Listen 192.168.1.1:631

Listen /var/run/cups/cups.sock

# Show shared printers on the local network.

Browsing On

BrowseOrder allow,deny

BrowseAllow @LOCAL

# Default authentication type, when authentication is required...

DefaultAuthType Basic

# Restrict access to the server...

<Location />

  AuthType Basic

  Require user @bewohner root

  Order allow,deny

  Deny all

  Allow localhost

  Satisfy any

</Location>

# Restrict access to the admin pages...

<Location /admin>

#  Encryption Required

  AuthType Basic

  Require user @AUTHORS

  Order allow,deny

  Allow localhost

  Allow From 192.168.1.0/24

</Location>

# Restrict access to configuration files...

<Location /admin/conf>

  AuthType Basic

  Require user @SYSTEM

  Order allow,deny

  Allow localhost

  Allow From 192.168.1.76

</Location>

# Set the default printer/job policies...

<Policy default>

  # Job-related operations must be done by the owner or an adminstrator...

  <Limit Send-Document Send-URI Hold-Job Release-Job Restart-Job Purge-Jobs Set-Job-Attributes Create-Job-Subscription Renew-Subscription Cancel-Subscription Get-Notifications Reprocess-Job Cancel-Current-Job Suspend-Current-Job Resume-Job CUPS-Move-Job>

    Require user @OWNER @SYSTEM @AUTHORS

    Order deny,allow

  </Limit>

  # All administration operations require an adminstrator to authenticate...
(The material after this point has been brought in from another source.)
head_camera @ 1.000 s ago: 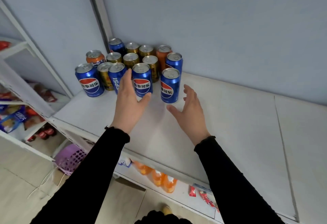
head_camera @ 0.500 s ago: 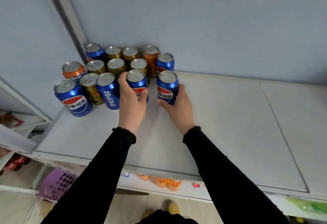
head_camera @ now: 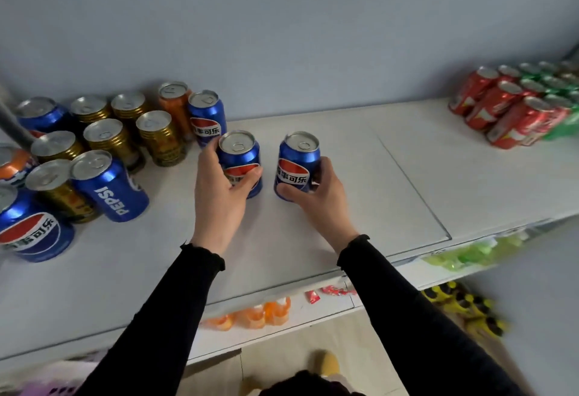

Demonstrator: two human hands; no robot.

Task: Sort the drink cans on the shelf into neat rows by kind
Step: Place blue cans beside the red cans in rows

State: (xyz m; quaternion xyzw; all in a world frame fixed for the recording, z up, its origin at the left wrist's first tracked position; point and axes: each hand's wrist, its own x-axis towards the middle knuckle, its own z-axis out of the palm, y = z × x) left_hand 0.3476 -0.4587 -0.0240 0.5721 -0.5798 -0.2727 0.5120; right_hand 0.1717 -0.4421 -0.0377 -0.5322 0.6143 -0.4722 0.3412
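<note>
My left hand grips a blue Pepsi can that stands upright on the white shelf. A hand's width to its right, my right hand holds a second blue Pepsi can. Both cans stand apart from the mixed cluster at the left: more blue Pepsi cans, gold cans and orange cans packed together against the wall.
Red cans and green cans stand in rows at the shelf's far right. Bare shelf lies between the two groups. Below the front edge, a lower shelf holds orange bottles, green bottles and yellow items.
Both hands closed on a Pepsi can each and slid the two cans right, away from the cluster. The view swung right, bringing the red and green cans into sight.
</note>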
  <Limit Pause-Printer Resume-Printer Set-Printer-Attributes Enable-Printer Disable-Printer Pause-Printer-After-Current-Job Hold-New-Jobs Release-Held-New-Jobs Deactivate-Printer Activate-Printer Restart-Printer Shutdown-Printer Startup-Printer Promote-Job Schedule-Job-After CUPS-Add-Printer CUPS-Delete-Printer CUPS-Add-Class CUPS-Delete-Class CUPS-Accept-Jobs CUPS-Reject-Jobs CUPS-Set-Default>

    AuthType Basic

    Require user @SYSTEM

    Order deny,allow

  </Limit>

  # Only the owner or an administrator can cancel or authenticate a job...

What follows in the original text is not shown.